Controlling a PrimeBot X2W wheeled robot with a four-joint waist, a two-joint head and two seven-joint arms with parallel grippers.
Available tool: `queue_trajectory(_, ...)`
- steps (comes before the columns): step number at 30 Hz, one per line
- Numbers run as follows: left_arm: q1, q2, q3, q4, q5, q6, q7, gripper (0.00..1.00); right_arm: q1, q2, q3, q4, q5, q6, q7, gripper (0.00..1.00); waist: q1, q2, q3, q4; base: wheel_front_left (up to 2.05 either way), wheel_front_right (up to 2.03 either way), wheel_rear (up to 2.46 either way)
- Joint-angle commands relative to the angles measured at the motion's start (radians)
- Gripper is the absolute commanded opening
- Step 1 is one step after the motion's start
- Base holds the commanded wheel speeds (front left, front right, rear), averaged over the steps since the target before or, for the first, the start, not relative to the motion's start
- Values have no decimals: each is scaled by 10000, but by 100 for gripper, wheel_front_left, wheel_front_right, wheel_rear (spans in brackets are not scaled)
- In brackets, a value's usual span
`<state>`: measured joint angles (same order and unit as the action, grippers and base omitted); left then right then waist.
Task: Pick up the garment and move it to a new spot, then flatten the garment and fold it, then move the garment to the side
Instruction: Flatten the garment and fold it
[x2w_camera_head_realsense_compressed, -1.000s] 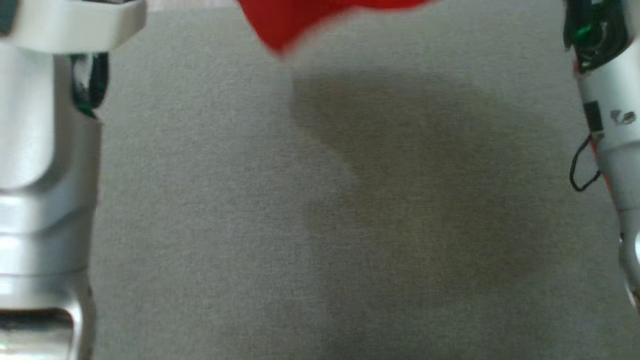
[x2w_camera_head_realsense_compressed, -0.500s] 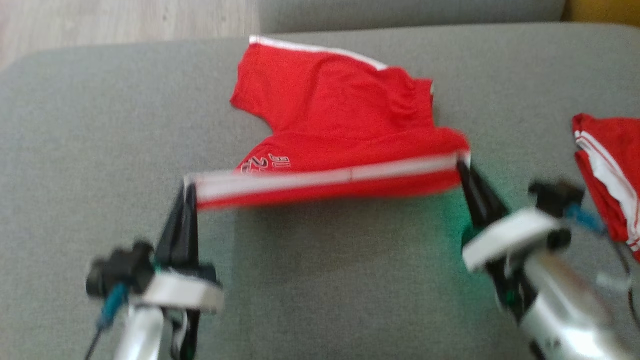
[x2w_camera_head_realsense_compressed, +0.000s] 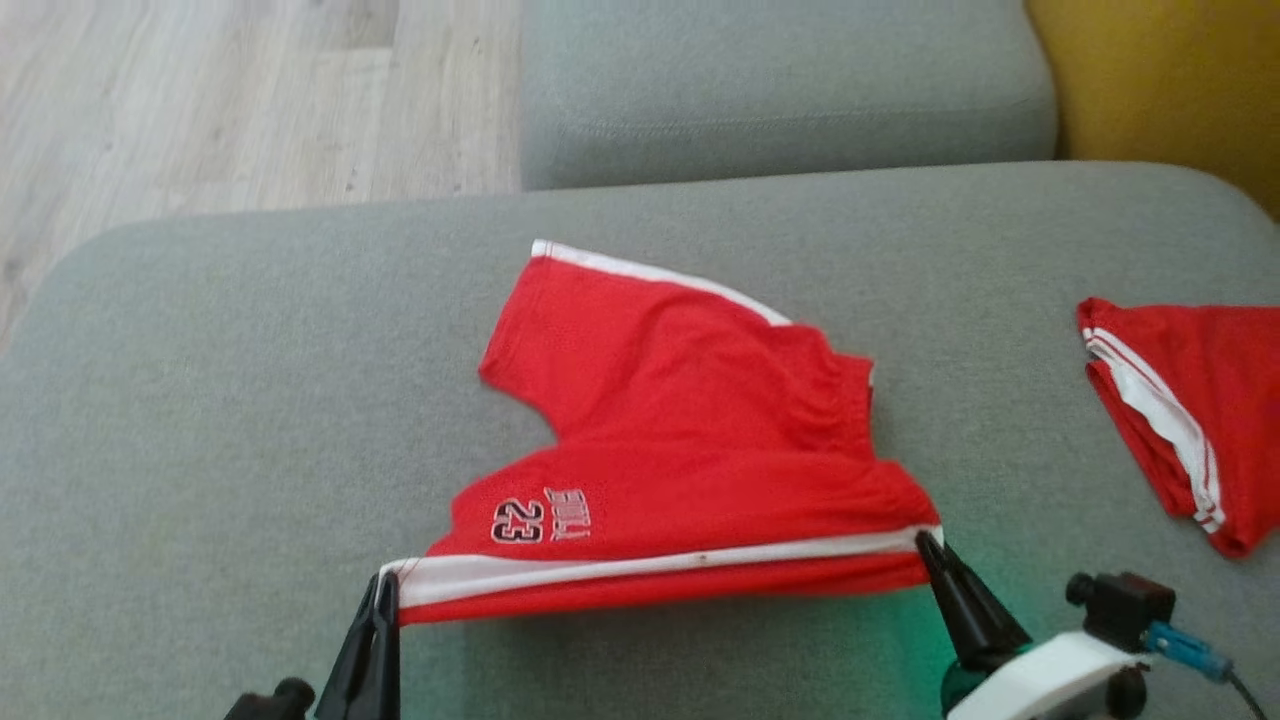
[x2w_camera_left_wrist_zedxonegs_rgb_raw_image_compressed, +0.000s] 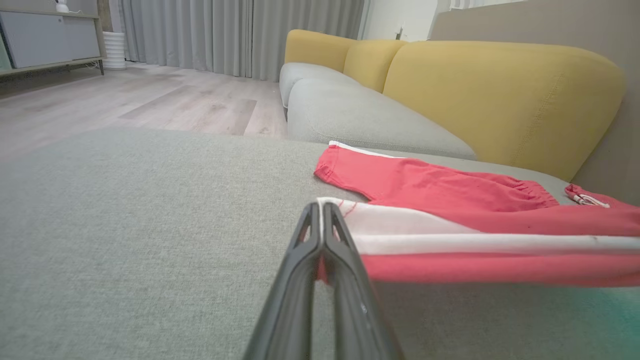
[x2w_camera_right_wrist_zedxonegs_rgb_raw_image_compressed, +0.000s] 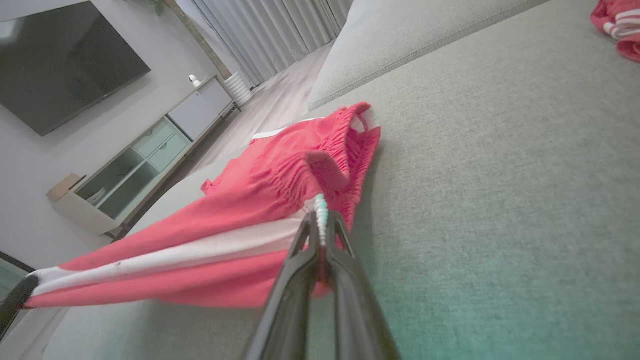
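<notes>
The garment (x2w_camera_head_realsense_compressed: 680, 440) is a pair of red shorts with a white side stripe and a "23" print, spread on the grey sofa cushion (x2w_camera_head_realsense_compressed: 250, 400). Its near striped edge is stretched taut between my two grippers and lifted a little off the cushion. My left gripper (x2w_camera_head_realsense_compressed: 383, 585) is shut on the left end of that edge, where the stripe meets the hem (x2w_camera_left_wrist_zedxonegs_rgb_raw_image_compressed: 340, 207). My right gripper (x2w_camera_head_realsense_compressed: 925, 545) is shut on the right end, at the gathered waistband (x2w_camera_right_wrist_zedxonegs_rgb_raw_image_compressed: 330, 170). The far leg of the shorts (x2w_camera_left_wrist_zedxonegs_rgb_raw_image_compressed: 400, 175) lies flat on the cushion.
A second red garment with white stripes (x2w_camera_head_realsense_compressed: 1180, 420) lies at the cushion's right edge. Another grey seat cushion (x2w_camera_head_realsense_compressed: 780, 90) and yellow backrests (x2w_camera_left_wrist_zedxonegs_rgb_raw_image_compressed: 490, 95) stand behind. Wooden floor (x2w_camera_head_realsense_compressed: 200, 110) lies beyond the cushion's far left edge, with bare cushion on the left.
The head camera has tilted up, bringing shorts, grippers and sofa back into the picture. Both grippers keep their hold on the striped edge, which sits lower in view than half a second ago.
</notes>
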<state>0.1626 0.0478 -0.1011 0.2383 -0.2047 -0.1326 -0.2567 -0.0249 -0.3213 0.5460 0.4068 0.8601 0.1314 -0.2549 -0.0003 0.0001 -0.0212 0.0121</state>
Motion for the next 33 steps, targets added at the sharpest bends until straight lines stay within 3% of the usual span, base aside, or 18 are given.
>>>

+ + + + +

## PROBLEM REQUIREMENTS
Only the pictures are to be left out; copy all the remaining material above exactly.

## SOLUTION TO THIS EXERCISE
Controlling a PrimeBot X2W wheeled robot with a four-joint waist, a two-joint head and two seven-joint arms with parallel grippers.
Available tool: `queue_trajectory(_, ...)`
- steps (comes before the columns): step number at 30 Hz, one per line
- Numbers run as follows: left_arm: q1, q2, q3, q4, q5, q6, q7, gripper (0.00..1.00); right_arm: q1, q2, q3, q4, q5, q6, q7, gripper (0.00..1.00); waist: q1, q2, q3, q4; base: wheel_front_left (up to 2.05 either way), wheel_front_right (up to 2.03 either way), wheel_rear (up to 2.46 either way)
- Joint-angle commands relative to the angles measured at the motion's start (radians)
- Gripper is the absolute commanded opening
- Step 1 is one step after the motion's start
- Base holds the commanded wheel speeds (front left, front right, rear), averaged over the steps since the target before or, for the first, the start, not relative to the motion's start
- Values have no decimals: each is scaled by 10000, but by 100 for gripper, wheel_front_left, wheel_front_right, wheel_rear (spans in brackets are not scaled)
- In brackets, a value's usual span
`<state>`: measured joint angles (same order and unit as the action, grippers and base omitted); left then right then waist.
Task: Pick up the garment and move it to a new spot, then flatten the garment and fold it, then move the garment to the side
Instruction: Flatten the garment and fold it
[x2w_camera_head_realsense_compressed, -1.000s] 
[x2w_camera_head_realsense_compressed, -0.500s] 
[x2w_camera_head_realsense_compressed, +0.000s] 
[x2w_camera_left_wrist_zedxonegs_rgb_raw_image_compressed, +0.000s] 
[x2w_camera_right_wrist_zedxonegs_rgb_raw_image_compressed, +0.000s] 
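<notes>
The garment (x2w_camera_head_realsense_compressed: 680, 440) is a pair of red shorts with a white side stripe and a "23" print, spread on the grey sofa cushion (x2w_camera_head_realsense_compressed: 250, 400). Its near striped edge is stretched taut between my two grippers and lifted a little off the cushion. My left gripper (x2w_camera_head_realsense_compressed: 383, 585) is shut on the left end of that edge, where the stripe meets the hem (x2w_camera_left_wrist_zedxonegs_rgb_raw_image_compressed: 340, 207). My right gripper (x2w_camera_head_realsense_compressed: 925, 545) is shut on the right end, at the gathered waistband (x2w_camera_right_wrist_zedxonegs_rgb_raw_image_compressed: 330, 170). The far leg of the shorts (x2w_camera_left_wrist_zedxonegs_rgb_raw_image_compressed: 400, 175) lies flat on the cushion.
A second red garment with white stripes (x2w_camera_head_realsense_compressed: 1180, 420) lies at the cushion's right edge. Another grey seat cushion (x2w_camera_head_realsense_compressed: 780, 90) and yellow backrests (x2w_camera_left_wrist_zedxonegs_rgb_raw_image_compressed: 490, 95) stand behind. Wooden floor (x2w_camera_head_realsense_compressed: 200, 110) lies beyond the cushion's far left edge, with bare cushion on the left.
The head camera has tilted up, bringing shorts, grippers and sofa back into the picture. Both grippers keep their hold on the striped edge, which sits lower in view than half a second ago.
</notes>
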<state>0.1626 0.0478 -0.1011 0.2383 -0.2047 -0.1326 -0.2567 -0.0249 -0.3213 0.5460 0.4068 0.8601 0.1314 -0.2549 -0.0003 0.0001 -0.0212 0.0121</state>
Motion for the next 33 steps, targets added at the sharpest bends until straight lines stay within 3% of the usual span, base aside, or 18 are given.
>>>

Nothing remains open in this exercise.